Ollama an Console Modul

esferatec

I am currently trying to write a console application for ‘Ollama’. Ollama is a server to run large language models locally. The server has a REST API that can be used to access the chat function, among other things.

I have managed to establish a connection to the server, ask my question and get an answer back. But I have to wait until I have received the full answer.

local ollamaserver = net.Http("http://localhost:11434")
local postrequest = ollamaserver:post("/api/generate", json.encode("{
  "model": "llama3.2",
  "prompt": "Why is the sky blue?"
}"))

With Ollama and ChatGTP, however, writing from word to word starts immediately.

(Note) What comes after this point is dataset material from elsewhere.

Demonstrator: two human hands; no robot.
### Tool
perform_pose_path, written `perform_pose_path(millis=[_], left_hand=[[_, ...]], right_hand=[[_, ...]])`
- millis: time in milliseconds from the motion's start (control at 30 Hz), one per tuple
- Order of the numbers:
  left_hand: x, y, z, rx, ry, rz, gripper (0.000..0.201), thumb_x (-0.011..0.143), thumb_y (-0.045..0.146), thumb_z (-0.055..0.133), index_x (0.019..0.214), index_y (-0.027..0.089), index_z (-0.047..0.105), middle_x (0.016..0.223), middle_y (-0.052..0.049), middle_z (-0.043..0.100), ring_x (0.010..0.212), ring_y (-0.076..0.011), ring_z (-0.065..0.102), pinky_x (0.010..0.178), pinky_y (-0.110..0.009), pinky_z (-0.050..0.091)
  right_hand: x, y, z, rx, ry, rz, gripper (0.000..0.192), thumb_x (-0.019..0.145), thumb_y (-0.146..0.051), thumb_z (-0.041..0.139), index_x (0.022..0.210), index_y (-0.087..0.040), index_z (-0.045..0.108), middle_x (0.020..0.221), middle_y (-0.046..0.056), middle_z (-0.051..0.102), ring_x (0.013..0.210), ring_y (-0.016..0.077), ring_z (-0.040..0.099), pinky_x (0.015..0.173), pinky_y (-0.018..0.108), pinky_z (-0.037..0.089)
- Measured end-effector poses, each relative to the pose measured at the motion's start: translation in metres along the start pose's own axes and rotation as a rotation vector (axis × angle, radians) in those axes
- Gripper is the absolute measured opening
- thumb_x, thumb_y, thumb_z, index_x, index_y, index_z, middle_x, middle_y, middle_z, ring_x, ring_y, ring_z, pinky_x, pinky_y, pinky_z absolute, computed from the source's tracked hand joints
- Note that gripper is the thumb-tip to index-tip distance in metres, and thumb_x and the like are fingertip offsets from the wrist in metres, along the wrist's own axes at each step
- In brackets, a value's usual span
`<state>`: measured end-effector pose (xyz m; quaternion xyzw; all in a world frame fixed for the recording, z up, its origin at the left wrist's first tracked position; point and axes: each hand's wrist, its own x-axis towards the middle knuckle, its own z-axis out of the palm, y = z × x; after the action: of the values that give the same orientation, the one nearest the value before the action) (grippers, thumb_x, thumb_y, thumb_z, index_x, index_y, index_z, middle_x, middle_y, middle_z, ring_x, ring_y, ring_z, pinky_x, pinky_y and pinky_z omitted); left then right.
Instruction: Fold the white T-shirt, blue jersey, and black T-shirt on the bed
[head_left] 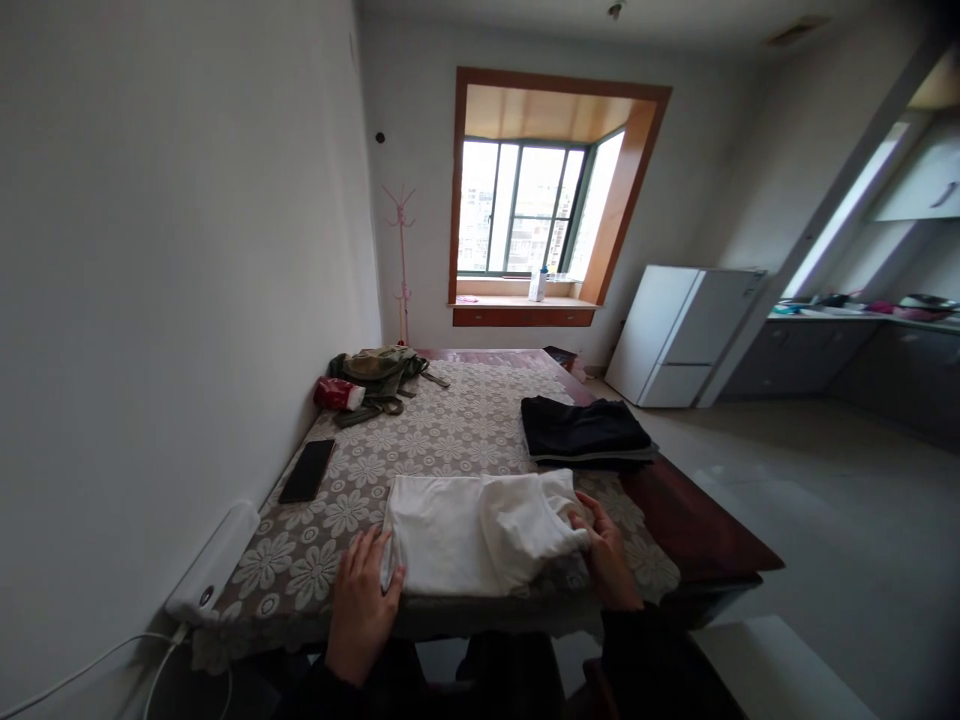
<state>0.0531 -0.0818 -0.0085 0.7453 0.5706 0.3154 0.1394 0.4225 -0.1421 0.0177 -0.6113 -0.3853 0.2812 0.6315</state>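
Over on the left, a black phone (307, 470) is lying on the floral tablecloth (450, 420), and the left hand (362, 600) is pressing flat, fingers spread, on the white garment (469, 540) at the near edge. The right hand (606, 560) is curling around the garment's bunched right end, gripping it, while folded dark clothes (585, 430) are sitting just beyond.

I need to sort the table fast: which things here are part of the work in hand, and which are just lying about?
In hand:
white garment
left hand, flat on it
right hand, gripping its edge

Lying about:
black folded clothes
phone
green bag
red pouch
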Motion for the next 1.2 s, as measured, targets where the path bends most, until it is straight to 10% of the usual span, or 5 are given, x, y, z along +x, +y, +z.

Can I achieve this with HTTP at all? Or can this be achieved via SOCKET? Has anyone already done something similar? I have tried to work with SOCKET, but can't get a connection to the server.

Samir

esferatec

Hi esferatec

This seems as an ollama server issue. Maybe your computer is not powerful enough to run the requests ?

See [Login to see the link]

esferatec

Thanks for your answer. the speed is not the problem with the own ollama conole and python it works.

The problem is that with LuaRT I have to wait until I have received the whole response and then I can print it all at once. That works fine.

I would need to be able to print every partial response (chunk) the app receive. Similar to the example ‘net / download’ where you use "request.received" tu update the percentage during th download.

To be honest I don't know how this works exactly with python. Here there is a standrd library to communicate with the server.

Samir

Oh ok, I understand
Maybe you can try to use the same method as on the download.lua example, by using download() with a temporary filename then check for this file while the Task is not terminated.

For now, Http object don't provide a Http.content property. The only field updated during a response data download, is the Http.received property

Maybe for a new update 🙂

Samir

Update :

LuaRT 1.9.0 will add this Http.content property to get the current internal received buffer

esferatec

Thank you very much for the suggestion. I get the following answers from the Ollama server when I set ‘stream = true’.

{"model":"llama3.2:3b","created_at":"2025-01-02T19:22:25.4781414Z","response":"The","done":false}
{"model":"llama3.2:3b","created_at":"2025-01-02T19:22:25.5542834Z","response":" sky","done":false}
{"model":"llama3.2:3b","created_at":"2025-01-02T19:22:25.6251413Z","response":" appears","done":false}
{"model":"llama3.2:3b","created_at":"2025-01-02T19:22:25.7005726Z","response":" blue","done":false}

But I don't want you to spend a lot of time on it. I also have to do more research on how it can be done in other programming languages. Maybe I can also do something with socket. But I don't want you to spend a lot of time on it. I also need to do more research on how it can be done in other programming languages. Maybe you can also do something with socket. But I'm not familiar with this and still need to read up on it.

Samir

It's already implemented 😉